Task item: Span requested from the data below: the line with "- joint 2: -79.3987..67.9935" through the line with "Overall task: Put", both included. Give only these lines again, exactly, and leave every picture out.

Material for this exercise Block Start

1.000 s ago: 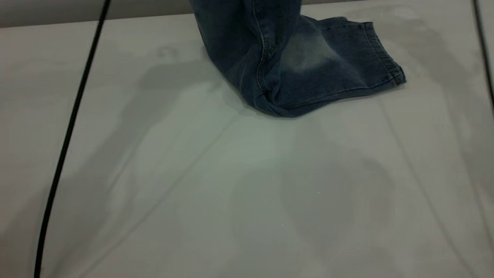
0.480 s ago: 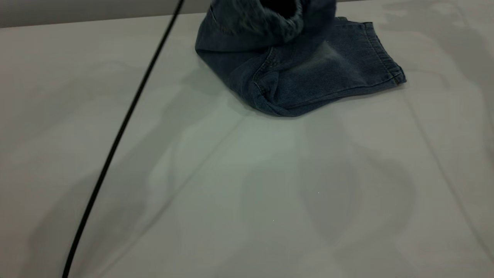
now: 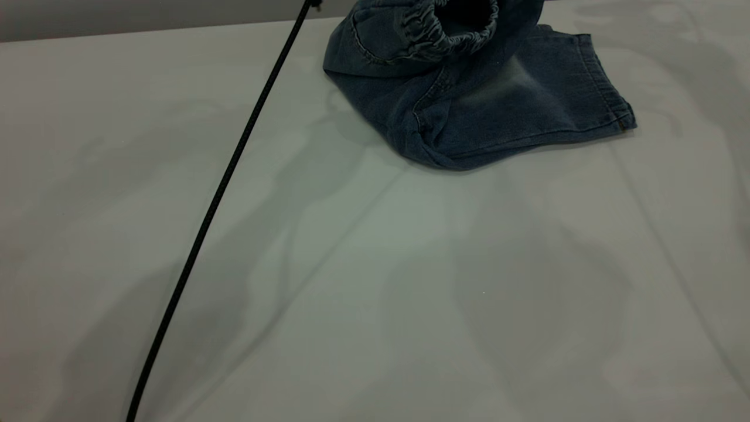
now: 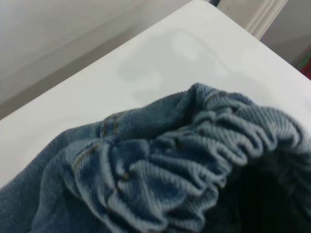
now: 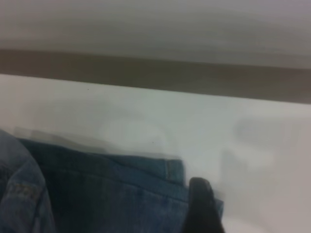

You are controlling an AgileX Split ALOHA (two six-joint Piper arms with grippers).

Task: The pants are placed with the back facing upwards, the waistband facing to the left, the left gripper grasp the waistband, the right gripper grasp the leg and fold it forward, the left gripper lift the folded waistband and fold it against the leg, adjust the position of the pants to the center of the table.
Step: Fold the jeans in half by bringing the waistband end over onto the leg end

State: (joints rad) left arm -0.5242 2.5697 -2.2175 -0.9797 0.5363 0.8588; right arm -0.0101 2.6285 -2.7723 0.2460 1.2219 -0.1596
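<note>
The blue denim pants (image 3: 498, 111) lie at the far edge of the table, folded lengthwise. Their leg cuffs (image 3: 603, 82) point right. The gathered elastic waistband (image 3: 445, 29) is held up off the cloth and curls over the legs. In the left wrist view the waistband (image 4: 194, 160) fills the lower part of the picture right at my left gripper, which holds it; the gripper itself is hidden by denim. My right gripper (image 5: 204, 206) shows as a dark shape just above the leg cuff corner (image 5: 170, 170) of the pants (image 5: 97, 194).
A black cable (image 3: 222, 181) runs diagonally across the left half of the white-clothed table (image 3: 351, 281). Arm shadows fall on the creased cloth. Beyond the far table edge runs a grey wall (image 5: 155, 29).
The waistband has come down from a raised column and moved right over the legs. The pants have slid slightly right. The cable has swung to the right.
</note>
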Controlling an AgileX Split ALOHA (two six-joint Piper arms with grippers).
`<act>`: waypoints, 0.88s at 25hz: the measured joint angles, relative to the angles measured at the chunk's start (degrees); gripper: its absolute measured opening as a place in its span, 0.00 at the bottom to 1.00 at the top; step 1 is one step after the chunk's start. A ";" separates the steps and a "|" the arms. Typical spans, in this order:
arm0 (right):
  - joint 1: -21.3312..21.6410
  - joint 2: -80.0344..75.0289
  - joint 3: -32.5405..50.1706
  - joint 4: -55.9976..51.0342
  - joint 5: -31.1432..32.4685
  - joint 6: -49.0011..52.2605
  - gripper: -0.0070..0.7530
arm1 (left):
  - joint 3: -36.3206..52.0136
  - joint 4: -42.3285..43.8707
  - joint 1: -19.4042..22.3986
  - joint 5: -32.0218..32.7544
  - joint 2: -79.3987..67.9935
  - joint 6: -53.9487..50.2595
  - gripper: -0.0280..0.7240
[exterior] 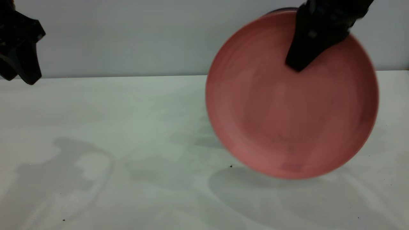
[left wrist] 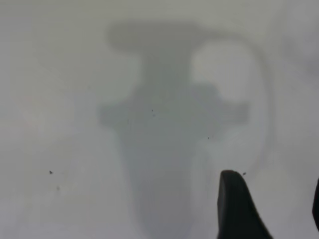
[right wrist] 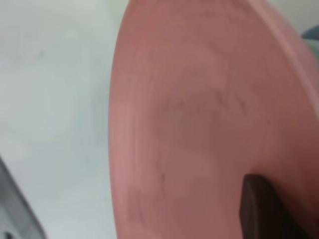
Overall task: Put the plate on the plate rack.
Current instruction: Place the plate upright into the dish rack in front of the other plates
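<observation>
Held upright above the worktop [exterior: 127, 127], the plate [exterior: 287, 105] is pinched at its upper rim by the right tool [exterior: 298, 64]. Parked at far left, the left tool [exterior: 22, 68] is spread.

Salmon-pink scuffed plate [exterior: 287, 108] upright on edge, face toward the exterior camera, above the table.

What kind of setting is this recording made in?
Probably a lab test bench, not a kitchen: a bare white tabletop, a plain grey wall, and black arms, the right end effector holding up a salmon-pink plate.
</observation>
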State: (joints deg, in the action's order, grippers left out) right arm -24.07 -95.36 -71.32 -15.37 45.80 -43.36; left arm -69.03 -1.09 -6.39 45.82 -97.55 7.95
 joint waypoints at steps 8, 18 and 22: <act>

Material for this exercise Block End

Response area:
  - joint 2: -79.3987..67.9935
  - joint 6: -53.9487..50.2595
  - gripper: -0.0280..0.7240
[exterior] 
[left wrist] 
[right wrist] 
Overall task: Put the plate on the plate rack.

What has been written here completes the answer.